How firms can gain a competitive edge by driving business decisions with ESG

By Pamela Cone.

“I believe that ESG will eventually become part of the fabric of our firms, not something separate from the business but core to the firm’s strategy.”

ESG strategy is a journey and one that, if not taken, represents not only a missed opportunity—but a liability.

For many companies, addressing the climate crisis, creating a culture of inclusion, and considering ESG in decision making and brand have become more than a check-the-box exercise.

Research shows that building ESG into company strategy is key to long-term profitability. High purpose companies are more than twice as likely to rank in the top two quartiles of 10-year total shareholder return performance as their low-purpose peers, according to BCG Consulting Group.

Management consultant Peter Drucker said, “Every single social and global issue of our day is a business opportunity in disguise.”

And shareholders, clients, employees, and governments are increasingly expecting companies to show they have an organic, holistic ESG strategy.

It’s hard work

I have been working in the ESG space for professional services firms for more than four years now.

This is hard work in large part because so many of the topics which comprise ESG have become politicized. This is hard work because of the belief that “if something ain’t broke – don’t fix it.”

Some partners still believe that ESG is just the latest fad. But the evidence shows that our “normal” way of doing business is not viable.

Words matter

The way we talk about ESG has the power to change the dynamics of any conversation around it.
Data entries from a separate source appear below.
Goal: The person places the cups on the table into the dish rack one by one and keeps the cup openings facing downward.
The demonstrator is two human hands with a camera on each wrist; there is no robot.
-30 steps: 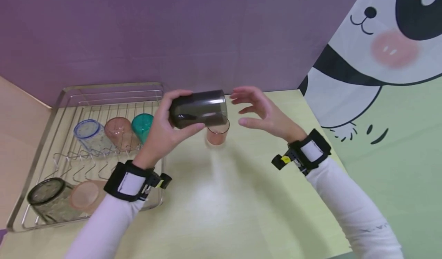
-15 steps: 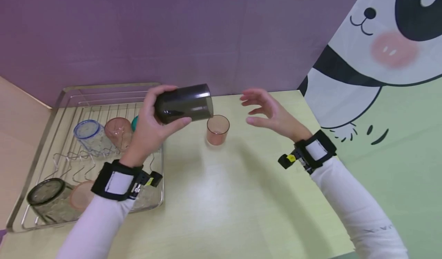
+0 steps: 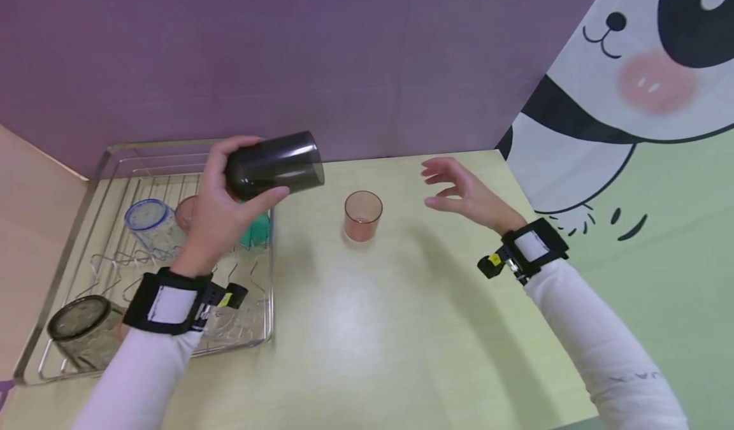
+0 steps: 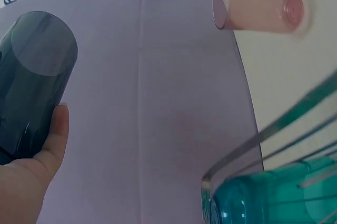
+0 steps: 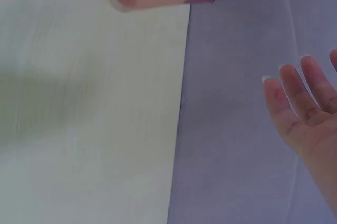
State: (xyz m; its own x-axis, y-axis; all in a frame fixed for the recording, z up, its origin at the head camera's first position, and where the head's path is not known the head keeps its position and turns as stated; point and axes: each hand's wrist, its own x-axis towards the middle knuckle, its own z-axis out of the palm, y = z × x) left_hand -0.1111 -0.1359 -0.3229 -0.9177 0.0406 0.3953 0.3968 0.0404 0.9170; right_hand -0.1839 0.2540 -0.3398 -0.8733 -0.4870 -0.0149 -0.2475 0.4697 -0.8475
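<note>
My left hand (image 3: 220, 210) grips a dark smoky drinking glass (image 3: 278, 164) round its base end. The glass lies nearly sideways in the air, mouth to the right, over the right part of the wire rack (image 3: 269, 318). In the left wrist view the thumb lies along the side of the dark glass (image 4: 37, 82). Over the table's right side, my right hand (image 3: 467, 191) hovers with loosely bent fingers and holds nothing. Between the hands a pink glass (image 3: 362, 216) stands upright on the table.
On the rack sit a blue-rimmed glass (image 3: 150, 225), a partly hidden pink glass (image 3: 186, 212), a teal glass (image 3: 257, 231) behind the left hand and a grey glass (image 3: 86, 331) at the front. A purple wall covering (image 3: 367, 67) rises behind the pale table (image 3: 367, 353).
My left hand has carried the dark glass leftward, away from above the pink glass and over the rack. The right hand has drawn off to the right.
</note>
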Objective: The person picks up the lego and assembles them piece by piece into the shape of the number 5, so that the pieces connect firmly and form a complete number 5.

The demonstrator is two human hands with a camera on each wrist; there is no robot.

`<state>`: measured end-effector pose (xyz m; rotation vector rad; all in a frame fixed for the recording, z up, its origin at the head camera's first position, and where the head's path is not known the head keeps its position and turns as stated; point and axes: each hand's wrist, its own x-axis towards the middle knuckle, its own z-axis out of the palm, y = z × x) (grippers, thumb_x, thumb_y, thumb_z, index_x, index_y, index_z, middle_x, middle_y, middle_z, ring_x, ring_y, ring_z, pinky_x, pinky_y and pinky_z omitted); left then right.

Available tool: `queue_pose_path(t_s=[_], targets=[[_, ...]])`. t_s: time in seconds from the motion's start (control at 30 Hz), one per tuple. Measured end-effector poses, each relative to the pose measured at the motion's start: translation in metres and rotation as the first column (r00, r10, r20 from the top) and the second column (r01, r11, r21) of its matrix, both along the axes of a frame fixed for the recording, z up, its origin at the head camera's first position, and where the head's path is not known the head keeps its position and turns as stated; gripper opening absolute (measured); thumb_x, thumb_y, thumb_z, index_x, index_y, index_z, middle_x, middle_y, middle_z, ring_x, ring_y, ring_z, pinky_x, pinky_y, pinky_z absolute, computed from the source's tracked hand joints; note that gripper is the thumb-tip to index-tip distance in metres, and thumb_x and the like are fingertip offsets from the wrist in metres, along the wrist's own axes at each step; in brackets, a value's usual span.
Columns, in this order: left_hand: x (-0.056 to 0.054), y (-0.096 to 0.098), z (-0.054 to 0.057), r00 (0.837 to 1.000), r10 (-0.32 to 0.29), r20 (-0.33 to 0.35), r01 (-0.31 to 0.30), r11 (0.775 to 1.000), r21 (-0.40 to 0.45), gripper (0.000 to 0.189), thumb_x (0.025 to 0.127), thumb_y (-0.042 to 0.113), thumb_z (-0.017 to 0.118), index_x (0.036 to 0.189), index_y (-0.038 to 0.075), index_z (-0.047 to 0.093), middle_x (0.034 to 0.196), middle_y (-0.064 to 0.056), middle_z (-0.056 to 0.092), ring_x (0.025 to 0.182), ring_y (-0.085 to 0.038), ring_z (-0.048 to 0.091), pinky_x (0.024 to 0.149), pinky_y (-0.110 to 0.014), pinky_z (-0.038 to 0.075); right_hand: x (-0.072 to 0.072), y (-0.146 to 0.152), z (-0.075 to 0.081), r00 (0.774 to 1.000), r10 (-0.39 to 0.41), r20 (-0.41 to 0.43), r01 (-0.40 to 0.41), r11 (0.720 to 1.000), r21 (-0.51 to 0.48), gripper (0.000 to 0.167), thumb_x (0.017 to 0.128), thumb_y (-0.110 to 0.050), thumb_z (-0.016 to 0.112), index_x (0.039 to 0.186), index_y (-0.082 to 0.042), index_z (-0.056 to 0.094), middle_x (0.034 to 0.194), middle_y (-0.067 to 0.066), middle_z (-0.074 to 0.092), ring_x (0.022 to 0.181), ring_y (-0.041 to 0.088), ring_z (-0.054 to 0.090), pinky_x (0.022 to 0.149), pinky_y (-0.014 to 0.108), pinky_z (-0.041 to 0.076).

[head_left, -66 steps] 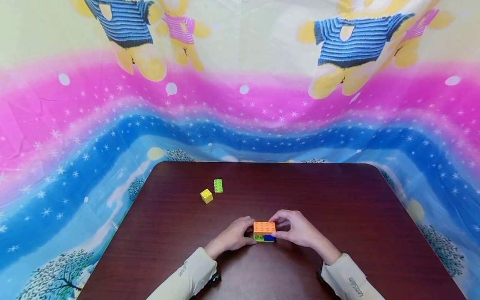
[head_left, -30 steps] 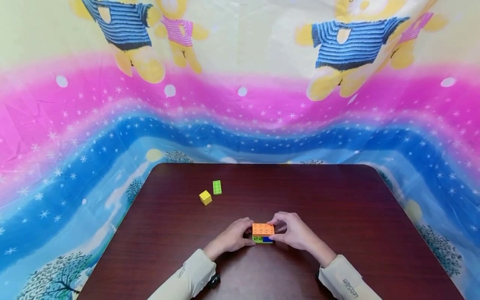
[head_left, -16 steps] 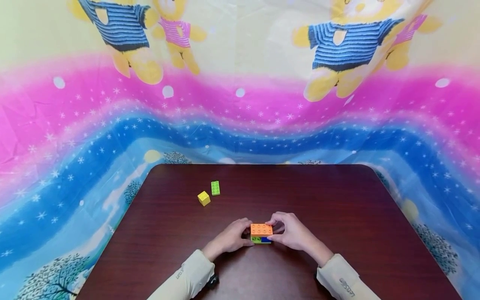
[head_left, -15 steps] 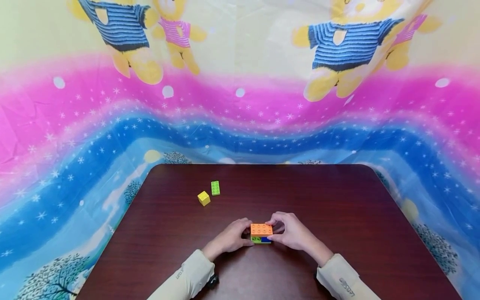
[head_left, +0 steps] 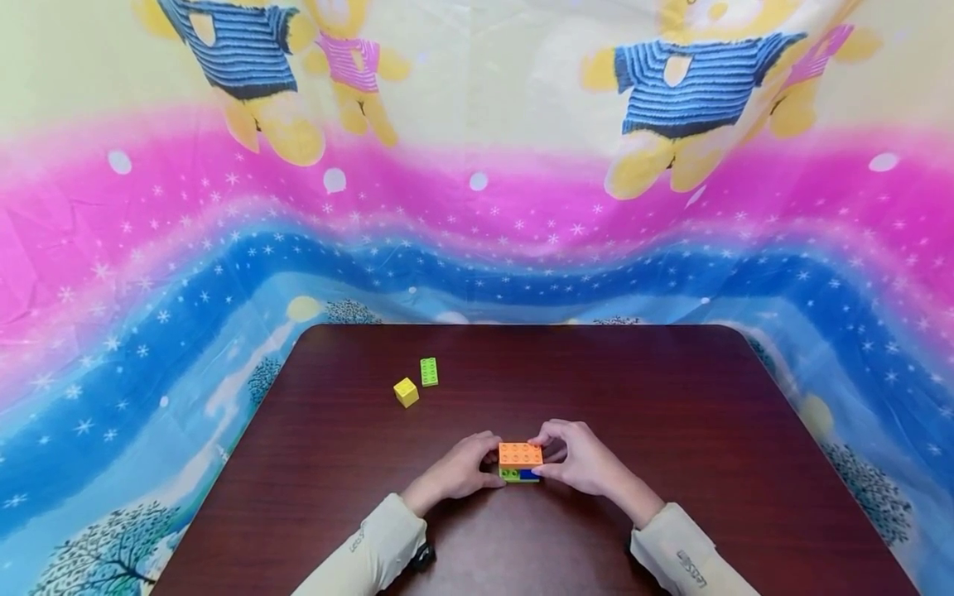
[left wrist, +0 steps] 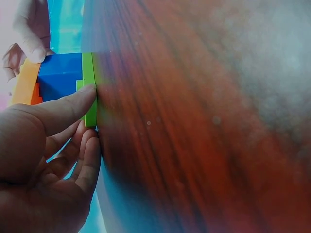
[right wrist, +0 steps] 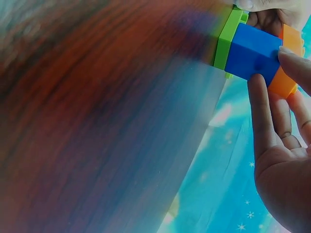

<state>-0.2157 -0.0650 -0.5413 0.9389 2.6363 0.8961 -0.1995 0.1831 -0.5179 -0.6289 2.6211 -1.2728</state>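
Observation:
A small stack of toy building bricks stands on the table between my hands. Its base is a thin green plate [left wrist: 88, 109], with a blue brick [right wrist: 252, 53] on one end of it. On top lies an orange brick [head_left: 520, 454], overhanging the bare green studs. My left hand [head_left: 464, 468] pinches the green plate between thumb and fingers at its left end. At the other side, my right hand [head_left: 589, 459] grips the orange brick; its thumb lies at the seam with the blue brick, and one fingertip touches the blue side.
A yellow cube-shaped brick [head_left: 406, 392] and a second green plate [head_left: 429, 372] lie farther back on the left of the dark brown table [head_left: 633, 372]. Behind the table's far edge hangs a printed curtain [head_left: 477, 232].
The whole head view has shifted slightly. Both hands keep hold of the stack in nearly the same place, and the loose bricks lie as before.

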Motion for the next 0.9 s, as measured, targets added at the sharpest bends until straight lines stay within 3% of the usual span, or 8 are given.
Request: queue_pose_path(t_s=[0.27,0.53,0.73,0.9], targets=[[-0.003,-0.001,-0.003,1.000,-0.003,0.025,0.003,1.000,0.006,0.032,0.086,0.018,0.086,0.110,0.015,0.066,0.097,0.004,0.060,0.090,-0.006,0.057,0.083,-0.020,0.051,-0.001,0.001,0.001,1.000,0.003,0.005,-0.003,1.000,0.009,0.031,0.080,-0.009,0.089,0.100,-0.020,0.069,0.110,0.002,0.070,0.095,0.020,0.073,0.078,0.030,0.064],[-0.006,-0.013,0.000,0.998,-0.007,0.060,0.001,0.995,0.104,0.037,0.087,0.016,0.085,0.119,0.013,0.067,0.109,0.000,0.064,0.101,-0.013,0.064,0.091,-0.027,0.056,0.000,0.001,0.002,1.000,0.000,0.030,0.000,1.000,0.007,0.031,0.081,-0.009,0.089,0.102,-0.021,0.068,0.111,0.001,0.069,0.097,0.019,0.073,0.079,0.031,0.063],[-0.016,-0.029,0.010,0.999,0.050,0.014,-0.052,0.982,0.180,0.036,0.093,0.015,0.079,0.126,0.008,0.067,0.118,-0.008,0.065,0.110,-0.025,0.065,0.097,-0.043,0.056,-0.001,0.002,0.001,1.000,-0.009,0.028,0.009,1.000,0.020,0.032,0.081,-0.010,0.089,0.104,-0.020,0.069,0.112,0.000,0.069,0.097,0.017,0.071,0.079,0.031,0.064],[-0.028,-0.045,0.021,0.986,0.162,-0.041,-0.150,0.967,0.205,0.037,0.095,0.012,0.076,0.130,0.006,0.065,0.122,-0.012,0.065,0.113,-0.030,0.064,0.099,-0.051,0.054,0.000,0.001,0.001,1.000,-0.010,0.019,0.009,1.000,0.019,0.032,0.080,-0.010,0.089,0.103,-0.020,0.069,0.113,0.001,0.070,0.097,0.017,0.071,0.079,0.031,0.064]])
The thinking and terms around ESG are changing.

Corporate social responsibility vs. environmental, social, and governance

These activities are not a side activity to compensate for harm the business does.

In their Fortune commentary published on April 14, 2022, “How business leaders can turn ESG into a competitive edge – and a calling,” Maggie Schear, Rich Hutchinson, and Marjolein Cuellar, all of Boston Consulting Group, offered these words of wisdom:

  • “ESG is not about what a company does with the money it makes. ESG is about how a company makes money and the impact on society of that quest.”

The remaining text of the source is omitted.